John Brevard's first gallery opened in Miami's Wynwood arts district in 2009, showcasing his custom furniture and sculptures. In 2012, Brevard opened his second showroom in Miami's Design District, where he launched his fine jewelry and accessories collections. He opened his permanent, appointment-only showroom and atelier in Coral Gables, Florida in 2013. Shortly thereafter, Brevard opened his first flagship store in New York City. Brevard was inducted into the Council of Fashion Designers of America (CFDA) in 2015. In addition, Brevard is currently the architect, Creative Director, and co-developer for a Six Senses hotel slated to open in Iceland in 2022.

In August 2010, Brevard opened a pop-up showroom in the Wynwood arts district in Miami, Florida, showcasing his custom art and sculptures. The showroom was listed "Best of Miami" in 2010 by the Miami New Times.

In November 2012, Brevard opened his second pop-up showroom in Miami's Design District, where he launched his first luxury jewelry line.

In 2013, Brevard designed his first women's line of shoes, which have been sold to private clients as one-of-a-kind creations. He also opened his permanent, appointment-only showroom and atelier in Coral Gables, Florida in 2013.

In July 2015, Brevard opened his flagship store in New York City and was inducted into the Council of Fashion Designers of America (CFDA).

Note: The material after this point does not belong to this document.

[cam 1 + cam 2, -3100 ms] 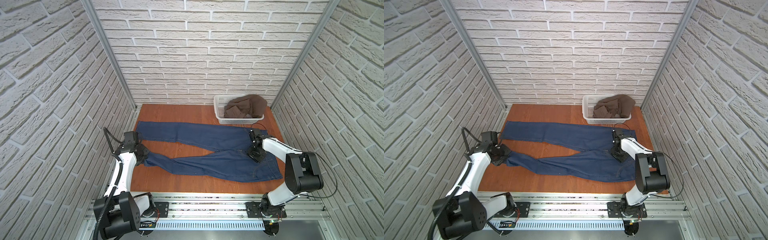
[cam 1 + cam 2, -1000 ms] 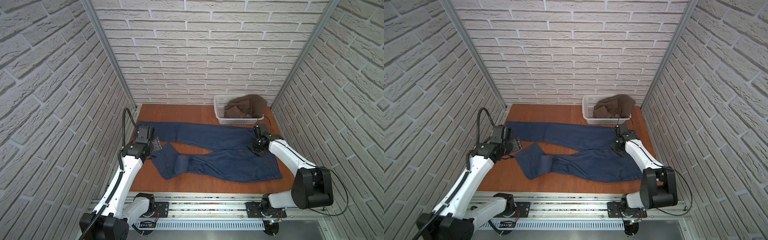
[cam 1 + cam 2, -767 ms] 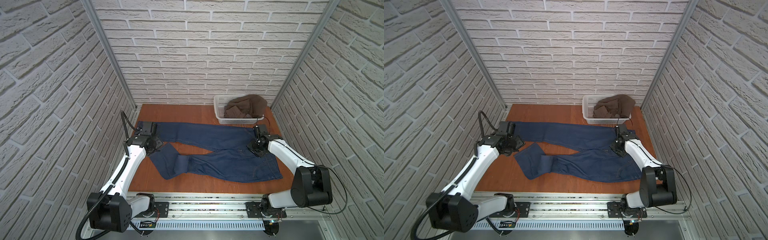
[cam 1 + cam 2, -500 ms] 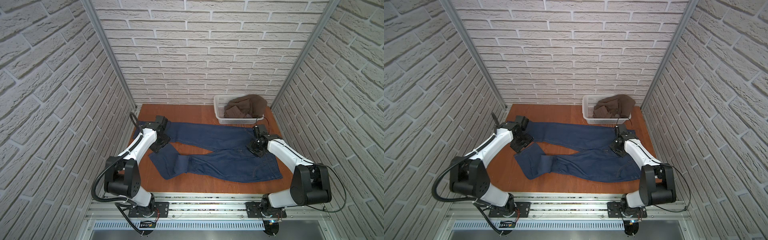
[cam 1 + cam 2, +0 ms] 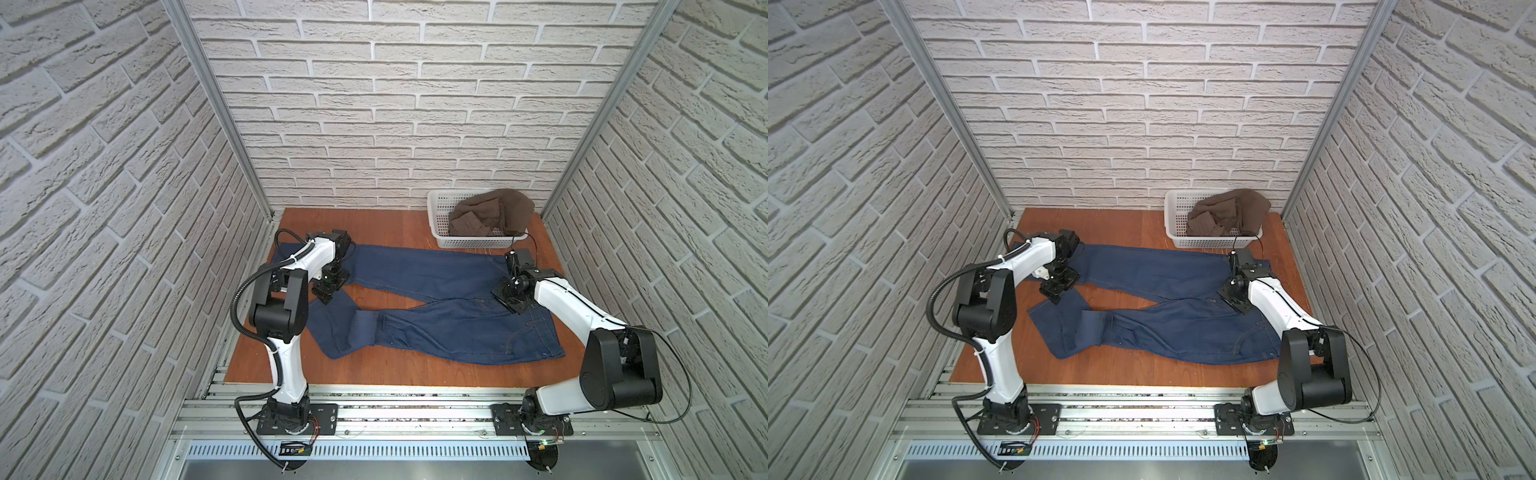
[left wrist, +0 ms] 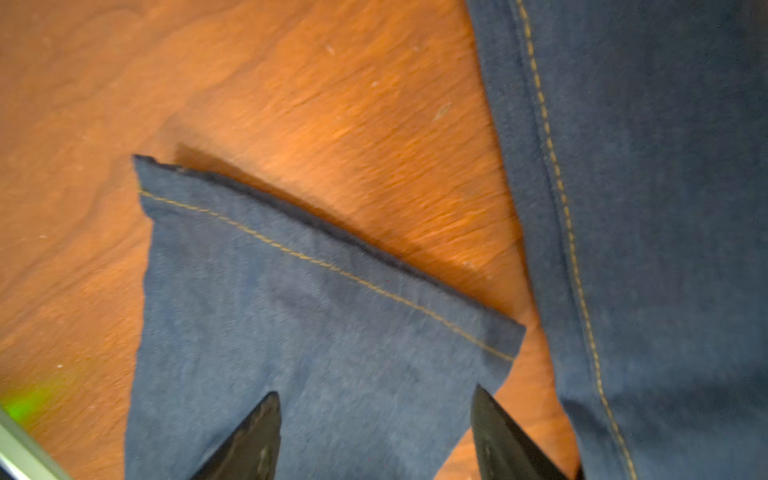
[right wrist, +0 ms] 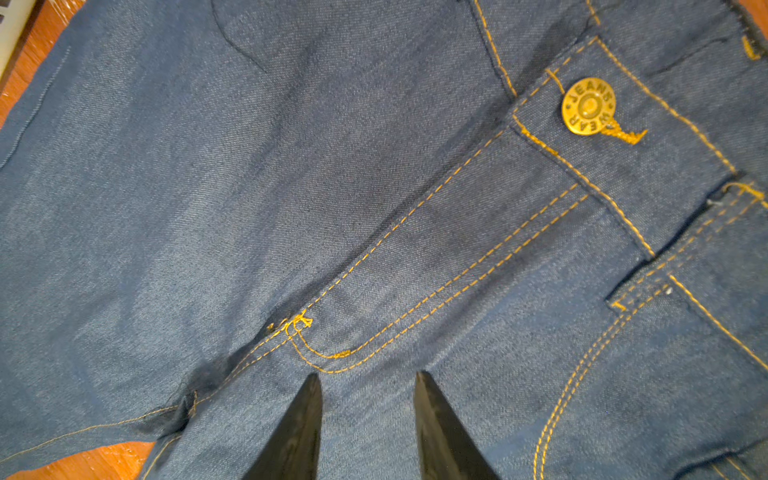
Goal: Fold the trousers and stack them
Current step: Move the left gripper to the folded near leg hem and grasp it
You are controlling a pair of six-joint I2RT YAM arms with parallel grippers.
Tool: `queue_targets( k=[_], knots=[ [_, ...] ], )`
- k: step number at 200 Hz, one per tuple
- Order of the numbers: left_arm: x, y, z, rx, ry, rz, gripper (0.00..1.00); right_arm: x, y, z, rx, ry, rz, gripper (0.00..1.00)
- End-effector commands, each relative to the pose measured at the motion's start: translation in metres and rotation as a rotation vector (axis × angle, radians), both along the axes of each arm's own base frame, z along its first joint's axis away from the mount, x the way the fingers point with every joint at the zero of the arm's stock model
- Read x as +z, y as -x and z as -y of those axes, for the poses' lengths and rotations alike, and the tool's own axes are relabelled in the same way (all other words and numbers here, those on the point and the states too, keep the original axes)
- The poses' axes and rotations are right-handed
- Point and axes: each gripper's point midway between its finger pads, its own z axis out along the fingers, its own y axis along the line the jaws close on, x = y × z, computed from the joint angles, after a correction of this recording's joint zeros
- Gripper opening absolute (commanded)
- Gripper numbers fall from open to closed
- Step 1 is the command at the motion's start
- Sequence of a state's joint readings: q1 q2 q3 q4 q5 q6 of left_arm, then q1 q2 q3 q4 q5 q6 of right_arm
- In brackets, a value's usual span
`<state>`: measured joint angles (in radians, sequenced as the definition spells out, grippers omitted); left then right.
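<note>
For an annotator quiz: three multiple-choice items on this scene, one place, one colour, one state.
1. Where does the basket stand? A) far right of the table B) near left corner C) its centre
2. What colour is the trousers' stitching? A) white B) tan-orange C) red
3. The left gripper is: A) shut on the basket B) out of view C) open over a leg end
Key: 1A, by the back wall at right; 2B, seen in both wrist views; 3C, fingers apart above that leg end.

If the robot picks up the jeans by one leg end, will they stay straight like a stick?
Probably not: the trousers look floppy, since one leg end already lies bent back over itself. They would likely droop and drag. The stitched hem may give a firm pinch.
</note>
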<state>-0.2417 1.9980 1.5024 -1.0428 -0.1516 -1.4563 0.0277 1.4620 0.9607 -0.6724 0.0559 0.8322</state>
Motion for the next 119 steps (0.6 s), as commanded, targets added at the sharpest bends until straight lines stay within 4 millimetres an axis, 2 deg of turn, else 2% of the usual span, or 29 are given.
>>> queue_targets(
  k=[1,51,80,119],
  knots=[
    [0.003,-0.007,0.004,0.01,-0.023,0.002,0.72,0.001,-0.004,0.002,0.006,0.005,0.01,0.39],
    [-0.001,-0.015,0.002,0.01,-0.065,-0.017,0.73,0.002,-0.005,0.003,0.005,0.012,0.012,0.39],
    [-0.018,-0.003,0.0,-0.005,-0.09,-0.105,0.69,0.0,-0.004,0.004,0.002,0.016,0.003,0.39],
    [-0.028,0.003,-0.003,-0.02,-0.094,-0.135,0.61,-0.004,0.0,0.004,-0.008,0.01,0.004,0.39]
  ],
)
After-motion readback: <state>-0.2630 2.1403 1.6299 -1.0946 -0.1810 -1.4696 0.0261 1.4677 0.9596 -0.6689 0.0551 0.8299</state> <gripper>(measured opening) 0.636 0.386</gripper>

In 2015, Brevard launched the Thoscene customization platform, a tool that uses parametric modeling software and astrological algorithms to create one-of-a-kind jewelry and accessories that are based on personal inputs such as time, date, and location of birth.

John Brevard's designs have been exhibited in leading galleries and retail institutions around the world, including 1stdibs, MAC Fine Art Gallery, Soho House, Matches Fashion, Maxfield LA, The Alchemist, The Webster, FIVESTORY, Oxygene Bal Harbour, The Vault, Timeless at the Fontainebleau Hotel, and Steven Alan. Brevard's fine jewelry collection has been featured in publications such as Vogue, Elle, W, Financial Times, HauteLiving, and Schon Magazine, as well as on many celebrities. John Brevard has exhibited in collaboration with Marchesa in Dubai and Saudi Arabia, hosted by Princess Reema bint Bandar Al Saud, current Saudi Ambassador to the USA.

Brevard is currently the architect, Creative Director, and co-developer for Six Senses Össurá Valley, a hotel slated to open in Iceland in 2022.

Brevard lives between Miami and New York City.

==Family==
Brevard's grandfather was Governor Leroy Collins. His grandmother, First Lady of Florida Mary Call Darby Collins, was an American historic preservationist.